**Exercise details**
When copying the data, keep every line exactly the same.

# # # # # # #

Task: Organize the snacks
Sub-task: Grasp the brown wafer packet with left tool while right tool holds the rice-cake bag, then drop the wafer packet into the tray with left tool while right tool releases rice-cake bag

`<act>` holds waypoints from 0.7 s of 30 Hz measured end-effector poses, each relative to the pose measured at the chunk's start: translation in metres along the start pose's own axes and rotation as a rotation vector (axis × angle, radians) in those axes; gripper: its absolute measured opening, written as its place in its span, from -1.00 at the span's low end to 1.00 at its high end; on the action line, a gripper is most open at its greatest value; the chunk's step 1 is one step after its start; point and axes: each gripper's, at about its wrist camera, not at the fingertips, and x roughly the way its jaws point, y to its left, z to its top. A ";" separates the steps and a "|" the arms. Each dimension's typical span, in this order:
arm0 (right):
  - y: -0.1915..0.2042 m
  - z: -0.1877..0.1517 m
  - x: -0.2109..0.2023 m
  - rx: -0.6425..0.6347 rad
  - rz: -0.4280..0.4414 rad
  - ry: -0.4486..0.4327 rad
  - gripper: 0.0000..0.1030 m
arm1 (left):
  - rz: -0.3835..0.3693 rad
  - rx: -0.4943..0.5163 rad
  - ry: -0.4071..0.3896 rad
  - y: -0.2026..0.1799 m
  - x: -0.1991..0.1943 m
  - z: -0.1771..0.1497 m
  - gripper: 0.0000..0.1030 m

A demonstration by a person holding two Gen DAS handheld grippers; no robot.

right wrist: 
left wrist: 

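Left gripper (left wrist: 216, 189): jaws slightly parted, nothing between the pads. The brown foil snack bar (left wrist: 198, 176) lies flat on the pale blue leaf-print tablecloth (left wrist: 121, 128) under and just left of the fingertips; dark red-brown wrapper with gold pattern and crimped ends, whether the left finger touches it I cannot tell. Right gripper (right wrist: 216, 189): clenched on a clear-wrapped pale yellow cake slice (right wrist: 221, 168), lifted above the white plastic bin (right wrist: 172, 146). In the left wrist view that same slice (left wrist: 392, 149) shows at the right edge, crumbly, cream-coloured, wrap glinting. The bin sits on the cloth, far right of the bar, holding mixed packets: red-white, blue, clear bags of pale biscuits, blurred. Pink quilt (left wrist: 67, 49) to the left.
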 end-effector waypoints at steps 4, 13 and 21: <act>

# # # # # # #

**Completed task**
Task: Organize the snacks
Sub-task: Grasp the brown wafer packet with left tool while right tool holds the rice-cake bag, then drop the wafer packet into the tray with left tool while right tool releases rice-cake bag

`<act>` holds waypoints from 0.7 s of 30 Hz measured end-effector poses, each relative to the pose measured at the chunk's start: translation in metres along the start pose's own axes and rotation as a rotation vector (axis × angle, radians) in those axes; gripper: its absolute measured opening, written as its place in its span, from -1.00 at the span's low end to 1.00 at its high end; on the action line, a gripper is most open at its greatest value; the chunk's step 1 is one step after its start; point and axes: each gripper's, at about its wrist camera, not at the fingertips, and x roughly the way its jaws point, y to its left, z to its top. A ";" separates the steps and a "|" the arms. Each dimension's typical span, in this order:
arm0 (right):
  - y: -0.1915..0.2042 m
  - z: -0.1877..0.1517 m
  - x: -0.2109..0.2023 m
  - rx: -0.6425..0.6347 rad
  - rz: -0.4280..0.4414 rad
  - ry: -0.4486..0.4327 rad
  - gripper: 0.0000..0.1030 m
arm1 (left):
  - rz: -0.3835..0.3693 rad
  - rx: -0.4943..0.5163 rad
  - ry: -0.4071..0.3896 rad
  - y: -0.2026..0.1799 m
  - x: -0.1991..0.1943 m
  - z: -0.1771..0.1497 m
  - gripper: 0.0000..0.1030 m

A demonstration by a person holding two Gen DAS handheld grippers; no robot.

right wrist: 
left wrist: 

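Left gripper (left wrist: 216, 189): jaws slightly parted, nothing between the pads. The brown foil snack bar (left wrist: 198, 176) lies flat on the pale blue leaf-print tablecloth (left wrist: 121, 128) under and just left of the fingertips; dark red-brown wrapper with gold pattern and crimped ends, whether the left finger touches it I cannot tell. Right gripper (right wrist: 216, 189): clenched on a clear-wrapped pale yellow cake slice (right wrist: 221, 168), lifted above the white plastic bin (right wrist: 172, 146). In the left wrist view that same slice (left wrist: 392, 149) shows at the right edge, crumbly, cream-coloured, wrap glinting. The bin sits on the cloth, far right of the bar, holding mixed packets: red-white, blue, clear bags of pale biscuits, blurred. Pink quilt (left wrist: 67, 49) to the left.
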 end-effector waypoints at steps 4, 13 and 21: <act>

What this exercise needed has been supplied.